§ PROBLEM DETAILS: Below this sentence is a listing; return exactly its lines from the one with "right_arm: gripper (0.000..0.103" to the one with "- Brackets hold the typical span", both kept, and nothing more.

§ DATA SECTION:
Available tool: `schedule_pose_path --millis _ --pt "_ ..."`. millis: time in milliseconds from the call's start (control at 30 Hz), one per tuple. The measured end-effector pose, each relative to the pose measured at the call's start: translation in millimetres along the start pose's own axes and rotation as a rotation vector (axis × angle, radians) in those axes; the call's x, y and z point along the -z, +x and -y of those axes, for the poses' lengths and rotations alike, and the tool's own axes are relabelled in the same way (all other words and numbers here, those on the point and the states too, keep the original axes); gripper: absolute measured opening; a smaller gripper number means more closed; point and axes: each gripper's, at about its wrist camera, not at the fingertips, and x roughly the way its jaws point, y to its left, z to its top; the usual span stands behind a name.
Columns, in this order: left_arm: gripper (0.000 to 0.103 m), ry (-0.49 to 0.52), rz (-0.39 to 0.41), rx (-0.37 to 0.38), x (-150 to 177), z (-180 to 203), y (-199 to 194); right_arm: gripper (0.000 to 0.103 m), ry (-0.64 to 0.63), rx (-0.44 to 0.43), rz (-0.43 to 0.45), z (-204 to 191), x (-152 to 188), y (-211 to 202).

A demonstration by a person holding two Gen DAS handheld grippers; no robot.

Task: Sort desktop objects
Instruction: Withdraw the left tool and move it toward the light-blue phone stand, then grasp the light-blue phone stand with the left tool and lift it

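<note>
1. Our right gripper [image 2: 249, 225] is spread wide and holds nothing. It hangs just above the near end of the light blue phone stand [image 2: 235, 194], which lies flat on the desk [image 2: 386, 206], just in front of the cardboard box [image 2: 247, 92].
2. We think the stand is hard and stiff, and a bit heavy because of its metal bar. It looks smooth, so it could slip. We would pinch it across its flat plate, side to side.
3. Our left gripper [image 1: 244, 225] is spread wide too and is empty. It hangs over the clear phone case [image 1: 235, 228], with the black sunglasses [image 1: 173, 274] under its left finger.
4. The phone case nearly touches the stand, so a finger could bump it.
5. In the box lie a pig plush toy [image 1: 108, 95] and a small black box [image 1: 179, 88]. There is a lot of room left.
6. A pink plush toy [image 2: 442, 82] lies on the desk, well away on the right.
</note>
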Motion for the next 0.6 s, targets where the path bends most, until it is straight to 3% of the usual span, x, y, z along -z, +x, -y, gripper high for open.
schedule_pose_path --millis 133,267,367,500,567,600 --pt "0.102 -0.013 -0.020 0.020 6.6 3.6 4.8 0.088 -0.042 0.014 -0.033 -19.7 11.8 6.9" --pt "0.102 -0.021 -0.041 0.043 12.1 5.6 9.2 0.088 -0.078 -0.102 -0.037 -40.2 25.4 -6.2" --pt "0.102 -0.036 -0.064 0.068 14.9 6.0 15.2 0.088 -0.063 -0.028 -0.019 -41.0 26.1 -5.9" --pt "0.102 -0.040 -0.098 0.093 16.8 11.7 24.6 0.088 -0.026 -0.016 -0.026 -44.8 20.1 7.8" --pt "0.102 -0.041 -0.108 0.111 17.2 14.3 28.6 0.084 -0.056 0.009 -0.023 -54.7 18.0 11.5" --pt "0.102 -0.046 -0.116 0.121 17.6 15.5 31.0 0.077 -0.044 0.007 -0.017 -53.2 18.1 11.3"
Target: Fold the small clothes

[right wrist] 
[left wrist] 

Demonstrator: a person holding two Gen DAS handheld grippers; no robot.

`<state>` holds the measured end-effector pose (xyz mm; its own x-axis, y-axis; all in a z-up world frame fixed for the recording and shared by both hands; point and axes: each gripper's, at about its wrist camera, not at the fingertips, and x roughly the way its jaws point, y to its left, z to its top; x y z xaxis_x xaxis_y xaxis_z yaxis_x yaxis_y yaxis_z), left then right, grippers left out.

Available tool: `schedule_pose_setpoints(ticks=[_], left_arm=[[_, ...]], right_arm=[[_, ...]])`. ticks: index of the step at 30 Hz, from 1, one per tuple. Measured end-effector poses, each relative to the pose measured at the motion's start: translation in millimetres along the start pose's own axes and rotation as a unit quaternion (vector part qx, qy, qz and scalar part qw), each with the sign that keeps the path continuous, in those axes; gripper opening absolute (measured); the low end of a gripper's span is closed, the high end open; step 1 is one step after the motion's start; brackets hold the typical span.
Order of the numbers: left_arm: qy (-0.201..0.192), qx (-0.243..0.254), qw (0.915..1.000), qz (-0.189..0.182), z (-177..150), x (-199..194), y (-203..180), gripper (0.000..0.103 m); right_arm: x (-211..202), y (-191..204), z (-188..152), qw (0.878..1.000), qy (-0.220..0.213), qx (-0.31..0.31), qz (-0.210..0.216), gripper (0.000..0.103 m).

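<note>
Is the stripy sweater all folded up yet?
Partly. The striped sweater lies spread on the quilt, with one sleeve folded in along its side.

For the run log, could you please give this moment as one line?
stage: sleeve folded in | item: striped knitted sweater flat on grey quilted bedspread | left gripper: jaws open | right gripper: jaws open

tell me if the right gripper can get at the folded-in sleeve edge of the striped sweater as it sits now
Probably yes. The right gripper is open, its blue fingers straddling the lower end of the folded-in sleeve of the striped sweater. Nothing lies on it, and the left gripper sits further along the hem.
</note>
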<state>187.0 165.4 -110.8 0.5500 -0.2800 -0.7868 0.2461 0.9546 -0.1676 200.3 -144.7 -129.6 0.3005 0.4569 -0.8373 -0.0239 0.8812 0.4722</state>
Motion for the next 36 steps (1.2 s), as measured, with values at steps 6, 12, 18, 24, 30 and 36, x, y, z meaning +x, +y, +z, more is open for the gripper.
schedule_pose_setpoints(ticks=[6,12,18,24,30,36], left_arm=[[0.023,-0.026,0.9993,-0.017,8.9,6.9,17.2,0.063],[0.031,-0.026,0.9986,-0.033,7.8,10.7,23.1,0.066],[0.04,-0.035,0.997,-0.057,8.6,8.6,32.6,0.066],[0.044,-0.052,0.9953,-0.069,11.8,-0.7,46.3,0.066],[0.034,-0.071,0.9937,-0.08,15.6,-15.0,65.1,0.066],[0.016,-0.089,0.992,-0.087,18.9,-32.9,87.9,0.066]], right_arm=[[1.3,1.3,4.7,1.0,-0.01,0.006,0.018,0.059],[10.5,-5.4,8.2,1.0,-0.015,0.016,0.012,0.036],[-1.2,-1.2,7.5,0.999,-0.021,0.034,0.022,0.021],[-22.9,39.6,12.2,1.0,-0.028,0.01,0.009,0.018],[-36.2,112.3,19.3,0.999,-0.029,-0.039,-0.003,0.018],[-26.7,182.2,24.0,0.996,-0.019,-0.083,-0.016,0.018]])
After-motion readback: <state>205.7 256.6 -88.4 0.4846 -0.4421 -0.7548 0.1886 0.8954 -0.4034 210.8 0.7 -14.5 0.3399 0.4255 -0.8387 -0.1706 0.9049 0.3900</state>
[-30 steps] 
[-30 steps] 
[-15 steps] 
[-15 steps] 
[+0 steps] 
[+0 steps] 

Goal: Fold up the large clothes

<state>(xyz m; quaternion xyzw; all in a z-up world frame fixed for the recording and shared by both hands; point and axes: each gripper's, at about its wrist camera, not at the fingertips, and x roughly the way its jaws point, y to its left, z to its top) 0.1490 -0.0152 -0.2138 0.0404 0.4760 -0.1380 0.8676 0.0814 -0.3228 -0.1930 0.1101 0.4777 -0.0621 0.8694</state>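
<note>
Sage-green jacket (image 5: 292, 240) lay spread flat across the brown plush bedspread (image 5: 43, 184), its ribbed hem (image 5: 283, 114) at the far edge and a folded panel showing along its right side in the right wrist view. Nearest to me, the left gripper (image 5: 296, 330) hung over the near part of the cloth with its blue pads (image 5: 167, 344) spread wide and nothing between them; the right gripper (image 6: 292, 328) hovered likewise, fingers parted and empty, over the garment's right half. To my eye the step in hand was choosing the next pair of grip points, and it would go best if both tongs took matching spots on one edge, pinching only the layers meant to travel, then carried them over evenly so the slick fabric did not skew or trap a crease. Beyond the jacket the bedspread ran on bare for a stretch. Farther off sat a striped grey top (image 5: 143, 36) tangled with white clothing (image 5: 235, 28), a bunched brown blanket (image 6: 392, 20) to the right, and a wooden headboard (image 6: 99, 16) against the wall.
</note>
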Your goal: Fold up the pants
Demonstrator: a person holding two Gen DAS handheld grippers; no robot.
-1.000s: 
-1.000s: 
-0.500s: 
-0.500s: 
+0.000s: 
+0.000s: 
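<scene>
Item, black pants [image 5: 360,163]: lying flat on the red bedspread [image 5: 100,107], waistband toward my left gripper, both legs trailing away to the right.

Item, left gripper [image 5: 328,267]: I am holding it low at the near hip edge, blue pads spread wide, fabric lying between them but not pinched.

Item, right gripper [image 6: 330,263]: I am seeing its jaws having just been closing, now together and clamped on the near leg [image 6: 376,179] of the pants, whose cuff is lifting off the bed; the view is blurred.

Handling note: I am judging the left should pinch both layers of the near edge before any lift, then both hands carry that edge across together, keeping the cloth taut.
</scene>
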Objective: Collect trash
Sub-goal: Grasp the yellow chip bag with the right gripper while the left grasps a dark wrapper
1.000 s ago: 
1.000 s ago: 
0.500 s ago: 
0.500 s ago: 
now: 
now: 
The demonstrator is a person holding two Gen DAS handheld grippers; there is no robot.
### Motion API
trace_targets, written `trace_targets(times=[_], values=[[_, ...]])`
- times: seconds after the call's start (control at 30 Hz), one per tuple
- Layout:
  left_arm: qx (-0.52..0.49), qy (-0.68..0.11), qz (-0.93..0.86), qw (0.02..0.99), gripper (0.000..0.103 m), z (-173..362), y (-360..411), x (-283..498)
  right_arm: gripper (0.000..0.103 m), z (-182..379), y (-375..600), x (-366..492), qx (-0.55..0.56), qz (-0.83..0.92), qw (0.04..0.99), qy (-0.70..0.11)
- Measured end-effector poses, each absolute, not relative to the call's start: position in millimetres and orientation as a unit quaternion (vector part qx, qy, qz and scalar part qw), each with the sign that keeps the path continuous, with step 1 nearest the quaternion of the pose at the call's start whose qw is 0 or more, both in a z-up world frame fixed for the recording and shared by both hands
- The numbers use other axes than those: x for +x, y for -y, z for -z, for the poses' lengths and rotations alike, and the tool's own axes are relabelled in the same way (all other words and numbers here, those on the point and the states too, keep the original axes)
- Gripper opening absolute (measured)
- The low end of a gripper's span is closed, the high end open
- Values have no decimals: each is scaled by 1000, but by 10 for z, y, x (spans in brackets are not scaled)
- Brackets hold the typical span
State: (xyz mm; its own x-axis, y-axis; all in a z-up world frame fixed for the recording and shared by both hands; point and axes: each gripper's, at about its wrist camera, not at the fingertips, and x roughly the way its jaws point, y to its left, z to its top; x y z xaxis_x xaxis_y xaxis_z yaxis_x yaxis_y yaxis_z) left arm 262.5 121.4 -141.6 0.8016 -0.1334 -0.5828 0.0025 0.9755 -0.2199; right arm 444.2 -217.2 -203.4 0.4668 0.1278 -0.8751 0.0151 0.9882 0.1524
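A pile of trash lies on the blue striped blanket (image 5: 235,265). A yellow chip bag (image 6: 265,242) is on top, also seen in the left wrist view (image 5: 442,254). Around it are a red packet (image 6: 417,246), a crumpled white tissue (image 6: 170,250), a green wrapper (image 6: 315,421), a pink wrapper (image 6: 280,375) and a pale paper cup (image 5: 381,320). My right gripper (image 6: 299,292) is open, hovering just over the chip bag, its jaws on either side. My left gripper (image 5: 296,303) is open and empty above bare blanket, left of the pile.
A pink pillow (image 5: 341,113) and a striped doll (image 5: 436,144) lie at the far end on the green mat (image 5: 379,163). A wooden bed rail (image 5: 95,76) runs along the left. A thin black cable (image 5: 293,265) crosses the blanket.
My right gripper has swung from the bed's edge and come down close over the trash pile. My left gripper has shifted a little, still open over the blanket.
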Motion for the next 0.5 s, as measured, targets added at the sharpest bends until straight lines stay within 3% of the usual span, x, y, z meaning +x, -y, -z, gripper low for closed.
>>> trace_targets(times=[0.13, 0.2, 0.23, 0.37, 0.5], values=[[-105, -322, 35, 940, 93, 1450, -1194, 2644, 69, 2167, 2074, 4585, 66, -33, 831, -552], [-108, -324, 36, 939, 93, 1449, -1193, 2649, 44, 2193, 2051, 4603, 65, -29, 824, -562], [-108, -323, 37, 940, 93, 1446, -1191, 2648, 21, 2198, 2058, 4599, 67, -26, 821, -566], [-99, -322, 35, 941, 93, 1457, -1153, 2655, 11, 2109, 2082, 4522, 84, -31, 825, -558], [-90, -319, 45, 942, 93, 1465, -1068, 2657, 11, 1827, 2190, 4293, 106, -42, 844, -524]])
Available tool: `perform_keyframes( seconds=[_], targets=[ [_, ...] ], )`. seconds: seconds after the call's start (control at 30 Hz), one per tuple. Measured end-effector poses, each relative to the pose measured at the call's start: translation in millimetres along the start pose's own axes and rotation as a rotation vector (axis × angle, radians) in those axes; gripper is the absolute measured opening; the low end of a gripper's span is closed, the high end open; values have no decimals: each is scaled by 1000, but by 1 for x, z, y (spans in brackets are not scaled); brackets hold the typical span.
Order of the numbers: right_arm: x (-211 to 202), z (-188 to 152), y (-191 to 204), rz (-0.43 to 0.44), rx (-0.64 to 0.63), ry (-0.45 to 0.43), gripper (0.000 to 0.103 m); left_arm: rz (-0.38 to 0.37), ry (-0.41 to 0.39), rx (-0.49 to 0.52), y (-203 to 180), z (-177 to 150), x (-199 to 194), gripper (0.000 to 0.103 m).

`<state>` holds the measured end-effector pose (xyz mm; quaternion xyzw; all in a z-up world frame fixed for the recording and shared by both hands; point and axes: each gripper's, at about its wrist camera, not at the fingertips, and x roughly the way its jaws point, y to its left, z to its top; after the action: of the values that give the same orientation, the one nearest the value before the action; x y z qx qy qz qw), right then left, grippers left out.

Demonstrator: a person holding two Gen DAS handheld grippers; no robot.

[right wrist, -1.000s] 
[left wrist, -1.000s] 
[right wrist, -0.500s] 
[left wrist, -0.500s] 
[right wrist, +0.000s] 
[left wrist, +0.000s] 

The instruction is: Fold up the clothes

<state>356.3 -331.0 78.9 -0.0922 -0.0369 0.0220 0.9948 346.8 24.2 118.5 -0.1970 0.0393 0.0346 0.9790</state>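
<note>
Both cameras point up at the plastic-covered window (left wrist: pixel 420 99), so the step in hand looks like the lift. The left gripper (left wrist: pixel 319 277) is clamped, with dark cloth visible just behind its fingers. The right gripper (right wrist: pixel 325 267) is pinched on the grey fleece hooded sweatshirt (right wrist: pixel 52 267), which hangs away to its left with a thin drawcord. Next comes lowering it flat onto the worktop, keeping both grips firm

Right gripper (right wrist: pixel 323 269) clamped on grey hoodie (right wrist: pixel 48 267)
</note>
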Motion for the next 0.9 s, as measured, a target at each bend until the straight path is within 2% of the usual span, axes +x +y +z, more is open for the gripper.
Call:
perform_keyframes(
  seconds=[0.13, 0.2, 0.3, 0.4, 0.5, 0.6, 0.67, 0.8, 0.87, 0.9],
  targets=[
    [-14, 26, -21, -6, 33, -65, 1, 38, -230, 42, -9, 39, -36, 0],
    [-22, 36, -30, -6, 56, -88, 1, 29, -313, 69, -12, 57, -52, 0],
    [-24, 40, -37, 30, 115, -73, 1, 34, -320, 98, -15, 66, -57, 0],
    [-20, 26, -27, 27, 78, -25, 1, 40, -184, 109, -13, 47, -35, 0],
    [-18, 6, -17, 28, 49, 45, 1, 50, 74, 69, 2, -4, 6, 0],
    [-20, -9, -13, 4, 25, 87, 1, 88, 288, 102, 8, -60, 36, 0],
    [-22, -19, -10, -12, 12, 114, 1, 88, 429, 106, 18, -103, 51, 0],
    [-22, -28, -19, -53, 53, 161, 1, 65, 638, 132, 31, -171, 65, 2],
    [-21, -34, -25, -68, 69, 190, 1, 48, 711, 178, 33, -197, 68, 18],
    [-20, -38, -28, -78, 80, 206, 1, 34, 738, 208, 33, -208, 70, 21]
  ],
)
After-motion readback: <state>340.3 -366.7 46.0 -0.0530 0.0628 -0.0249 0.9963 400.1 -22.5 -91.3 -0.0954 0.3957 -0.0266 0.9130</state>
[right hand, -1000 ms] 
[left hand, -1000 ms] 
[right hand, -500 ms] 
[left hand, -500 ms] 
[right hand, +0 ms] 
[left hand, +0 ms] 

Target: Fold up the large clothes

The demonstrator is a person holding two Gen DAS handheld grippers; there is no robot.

§ RESULT:
  right_arm: gripper (0.000..0.103 m), z (-182..379), y (-375..600), x (-366..492), qx (-0.55..0.56), qz (-0.83..0.92), qw (0.04..0.99), qy (-0.70..0.11)
- Measured end-effector poses, each absolute, not relative to the call's start: position in millimetres and orientation as a unit quaternion (vector part qx, qy, qz and scalar part qw), each with the sign that keeps the path continuous, with step 1 nearest the quaternion of the pose at the call's start whose qw is 0 or more, both in a z-up world frame fixed for the recording and shared by both hands
- The numbers use other axes than those: x for +x, y for -y, z for -z, for the poses' lengths and rotations alike, and the tool's own axes are relabelled in the same way (all other words and numbers here, those on the point and the states too, keep the original axes)
- Gripper opening absolute (measured)
- The low end of a gripper's span is closed, the high end open
- Values have no decimals: each is scaled by 1000, but by 10 for z, y, x (spans in brackets are not scaled)
- Brackets hold the typical span

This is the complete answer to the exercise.